===== GIVEN INFORMATION

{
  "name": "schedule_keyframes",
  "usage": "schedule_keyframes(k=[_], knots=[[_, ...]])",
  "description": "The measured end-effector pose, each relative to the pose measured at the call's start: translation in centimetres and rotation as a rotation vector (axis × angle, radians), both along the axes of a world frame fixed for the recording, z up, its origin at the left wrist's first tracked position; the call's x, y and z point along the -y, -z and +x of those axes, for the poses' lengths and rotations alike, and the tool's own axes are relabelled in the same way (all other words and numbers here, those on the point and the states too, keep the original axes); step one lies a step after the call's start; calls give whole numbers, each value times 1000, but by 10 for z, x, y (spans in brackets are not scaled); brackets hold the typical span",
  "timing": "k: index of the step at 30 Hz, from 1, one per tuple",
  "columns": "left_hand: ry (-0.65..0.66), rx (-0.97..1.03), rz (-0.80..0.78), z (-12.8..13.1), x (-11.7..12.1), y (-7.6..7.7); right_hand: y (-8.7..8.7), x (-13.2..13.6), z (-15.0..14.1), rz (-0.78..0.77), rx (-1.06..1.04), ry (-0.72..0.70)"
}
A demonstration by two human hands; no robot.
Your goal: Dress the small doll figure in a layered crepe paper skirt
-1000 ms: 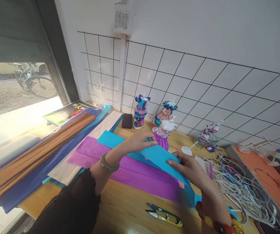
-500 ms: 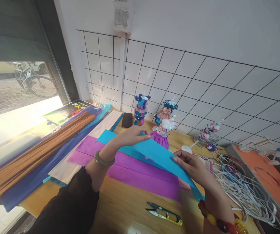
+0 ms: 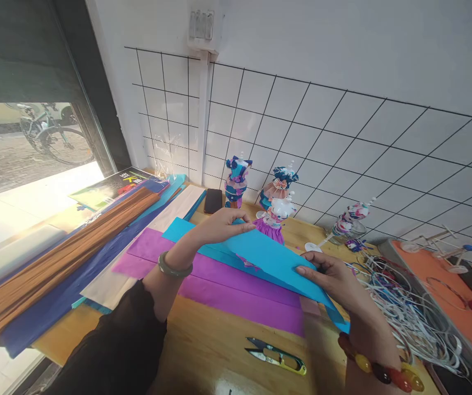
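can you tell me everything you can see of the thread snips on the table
The thread snips lie flat on the bare wooden tabletop, on the near side of the purple sheets. Two dark, pointed blades, spread apart at the tips, point left; the lower one has a bright, metallic-looking face. Dark arms run right from them, with a gap between, and meet in a yellow end. Small marks show near the middle, too small to read. Neither hand touches them.

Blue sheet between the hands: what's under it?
Under the blue sheet, another blue layer, a small pink-and-purple patterned patch and purple sheets show past its near edge. Whatever lies beneath its middle is covered; can't tell how far the purple runs.
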State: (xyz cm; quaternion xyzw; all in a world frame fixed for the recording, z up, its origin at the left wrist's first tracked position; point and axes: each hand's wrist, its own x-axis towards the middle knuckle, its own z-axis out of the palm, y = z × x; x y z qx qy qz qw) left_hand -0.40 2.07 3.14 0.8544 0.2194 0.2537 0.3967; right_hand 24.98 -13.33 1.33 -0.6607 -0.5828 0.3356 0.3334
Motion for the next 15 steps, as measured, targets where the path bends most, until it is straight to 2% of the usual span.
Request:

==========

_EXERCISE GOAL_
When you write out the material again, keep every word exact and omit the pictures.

_OUTPUT FOR THIS EXERCISE_
{
  "name": "schedule_keyframes",
  "usage": "schedule_keyframes(k=[_], knots=[[_, ...]])",
  "description": "The measured end-effector pose, each relative to the pose measured at the call's start: translation in centimetres and rotation as a rotation vector (axis × angle, radians), both along the axes of a world frame fixed for the recording, z up, its origin at the left wrist's first tracked position; the call's x, y and z point along the -y, -z and +x of those axes, for the poses' lengths and rotations alike, and the tool's own axes are relabelled in the same way (all other words and numbers here, those on the point and the states too, keep the original axes); step one lies a step after the call's start; calls give whole numbers, each value times 1000, but by 10 for z, x, y (spans in brackets are not scaled); brackets hold the typical span",
  "timing": "k: index of the step at 30 Hz, from 1, one per tuple",
  "columns": "left_hand: ry (-0.65..0.66), rx (-0.97..1.03), rz (-0.80..0.78), z (-12.8..13.1), x (-11.7..12.1), y (-7.6..7.7); right_hand: y (-8.7..8.7), x (-13.2..13.6), z (-15.0..14.1), rz (-0.78..0.77), rx (-1.06..1.04), ry (-0.72..0.70)"
}
A demonstration by two human hands; no robot.
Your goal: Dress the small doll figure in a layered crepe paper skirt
-1000 ms: 
-500 ms: 
+0 ms: 
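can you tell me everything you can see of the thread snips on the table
The thread snips lie flat on the bare wooden tabletop, on the near side of the purple sheets. Two dark, pointed blades, spread apart at the tips, point left; the lower one has a bright, metallic-looking face. Dark arms run right from them, with a gap between, and meet in a yellow end. Small marks show near the middle, too small to read. Neither hand touches them.

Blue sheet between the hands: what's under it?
Under the blue sheet, another blue layer, a small pink-and-purple patterned patch and purple sheets show past its near edge. Whatever lies beneath its middle is covered; can't tell how far the purple runs.
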State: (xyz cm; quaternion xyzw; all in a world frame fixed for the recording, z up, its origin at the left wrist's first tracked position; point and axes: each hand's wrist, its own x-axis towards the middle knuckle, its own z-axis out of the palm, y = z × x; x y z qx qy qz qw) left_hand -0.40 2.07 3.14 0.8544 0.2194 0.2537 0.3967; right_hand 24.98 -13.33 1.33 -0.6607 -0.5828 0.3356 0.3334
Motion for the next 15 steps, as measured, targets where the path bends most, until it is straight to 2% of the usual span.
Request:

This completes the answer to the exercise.